The Solnhofen Limestone of Bavaria, Germany, deposited during the Late Jurassic (approximately 150 million years ago), is one of the most historically significant Lagerstätten in paleontology. The limestone formed as fine-grained carbonate mud in a series of shallow, hypersaline lagoons separated from the open Tethys Sea by reef barriers. The high salinity and low oxygen content of the lagoon waters excluded scavengers and dramatically slowed decomposition, while the exceptionally fine grain size of the carbonate sediment recorded morphological details at a resolution approaching that of a photographic plate.23 The Solnhofen is most famous as the source of Archaeopteryx lithographica, first described in 1861, whose preservation of detailed feather impressions alongside a toothed jaw and bony tail provided compelling evidence for the evolutionary link between non-avian dinosaurs and birds.23 Beyond Archaeopteryx, the Solnhofen preserves an extraordinary marine and coastal fauna including pterosaurs with wing membrane impressions, horseshoe crabs with their death-march trackways, delicate dragonflies and other insects, jellyfish, crinoids, fish, and small theropod dinosaurs such as Compsognathus.23

The Jehol Biota of northeastern China, spanning the Early Cretaceous (approximately 133 to 120 million years ago), represents the most significant terrestrial Lagerstätte discovered in recent decades.

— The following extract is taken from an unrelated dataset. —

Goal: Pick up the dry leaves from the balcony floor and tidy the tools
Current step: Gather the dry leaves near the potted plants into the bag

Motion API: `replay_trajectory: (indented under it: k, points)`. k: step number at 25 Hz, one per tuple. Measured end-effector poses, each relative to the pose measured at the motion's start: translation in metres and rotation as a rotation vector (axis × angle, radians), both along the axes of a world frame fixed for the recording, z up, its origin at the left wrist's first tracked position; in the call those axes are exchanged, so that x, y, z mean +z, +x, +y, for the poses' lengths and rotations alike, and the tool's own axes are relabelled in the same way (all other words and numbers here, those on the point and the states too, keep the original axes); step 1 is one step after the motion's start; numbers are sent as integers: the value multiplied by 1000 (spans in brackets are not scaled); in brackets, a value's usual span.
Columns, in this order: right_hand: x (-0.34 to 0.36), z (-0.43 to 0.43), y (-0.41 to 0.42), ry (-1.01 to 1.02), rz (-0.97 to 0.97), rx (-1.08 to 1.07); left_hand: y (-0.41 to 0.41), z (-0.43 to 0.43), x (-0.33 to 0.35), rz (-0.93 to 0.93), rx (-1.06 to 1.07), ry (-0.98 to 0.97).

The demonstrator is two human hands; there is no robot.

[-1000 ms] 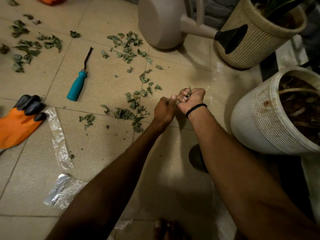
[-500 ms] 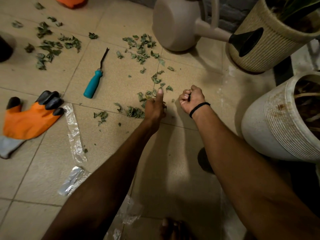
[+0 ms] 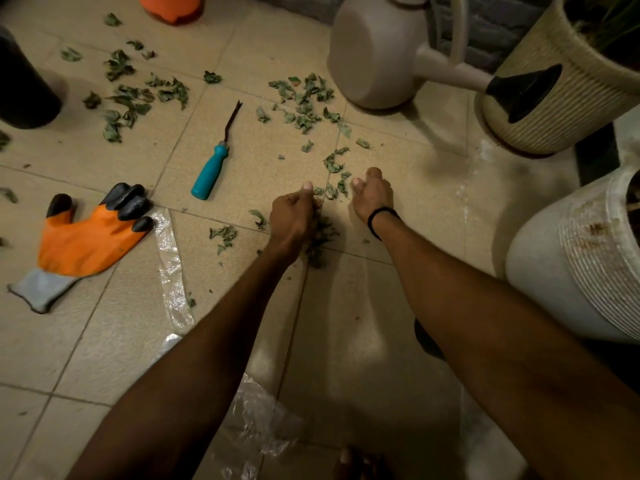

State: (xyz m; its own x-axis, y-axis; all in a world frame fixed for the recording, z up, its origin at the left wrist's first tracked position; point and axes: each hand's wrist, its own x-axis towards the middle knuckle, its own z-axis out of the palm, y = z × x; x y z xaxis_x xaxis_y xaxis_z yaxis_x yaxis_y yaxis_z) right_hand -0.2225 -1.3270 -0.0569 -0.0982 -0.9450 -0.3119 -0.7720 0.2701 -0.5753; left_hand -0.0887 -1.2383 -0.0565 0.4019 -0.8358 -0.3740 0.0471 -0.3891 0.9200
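Dry leaves scattered across balcony tiles, both hands at floor level

Dry leaves [image 3: 304, 105] are lying in several loose patches on the tiled floor [image 3: 398, 341]: one patch just in front of the watering can [image 3: 377, 53], another at the far left near a dark pot [image 3: 24, 81], and a thin trail running down to the hands. The left hand [image 3: 292, 220] is resting low on the tiles, fingers curled inward around a clump of leaves [image 3: 320, 237] that is showing beneath the palm, thumb pointing forward. The right hand [image 3: 372, 195] is sitting just beside it, loosely curled; whether it is holding anything cannot be told from this angle. A black band [image 3: 381, 216] is circling the right wrist. A few leaves are lying between the two hands.

A hand tool with a teal handle [image 3: 211, 171] is lying flat on the tiles, left of the hands and well apart from them, its dark forked tip pointing away. An orange glove with black fingertips [image 3: 90, 237] is lying flat further left. Crumpled clear plastic [image 3: 171, 265] is stretching along the floor beside the glove. A woven planter [image 3: 561, 84] is standing at the upper right, with the can's black spout end in front of it. A white ribbed pot [image 3: 571, 268] is standing at the right edge, near the right forearm
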Motion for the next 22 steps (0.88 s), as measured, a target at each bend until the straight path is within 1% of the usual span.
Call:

Distributed mainly in the Yixian and Jiufotang formations of Liaoning Province and surrounding areas, the Jehol deposits have yielded an astonishing diversity of vertebrates, invertebrates, and plants preserved with a fidelity that has transformed multiple areas of evolutionary biology.14, 15 The discovery of feathered non-avian dinosaurs such as Sinosauropteryx (the first dinosaur found with filamentous integumentary structures), Microraptor gui (a four-winged dromaeosaurid with flight feathers on all four limbs), and Caudipteryx provided definitive evidence that feathers evolved in non-avian theropods well before the origin of flight.14, 15 The Jehol has also produced the earliest known eutherian mammals, primitive angiosperms (flowering plants), and a wealth of early birds that document the rapid diversification of avian lineages during the Cretaceous.15

The exceptional preservation of the Jehol Biota results from a combination of volcanic activity and lacustrine deposition. Repeated pyroclastic density currents from nearby volcanoes rapidly buried organisms in volcanic ash and debris, in a taphonomic scenario that has been compared to the burial of Pompeii. Jiang and colleagues demonstrated that these pyroclastic flows were the primary mechanism of death and rapid burial, transporting terrestrial vertebrates into lake environments where fine-grained sediments and anoxic bottom waters further inhibited decomposition.16 The result is fossils that preserve feather barbules, stomach contents, color-producing melanosomes, and even the outlines of soft internal organs.14

Cenozoic Lagerstätten: amber, lakes, and tar pits

The Cenozoic Era has produced several distinctive types of Lagerstätten, each exploiting a different preservational pathway to capture snapshots of relatively recent ecosystems.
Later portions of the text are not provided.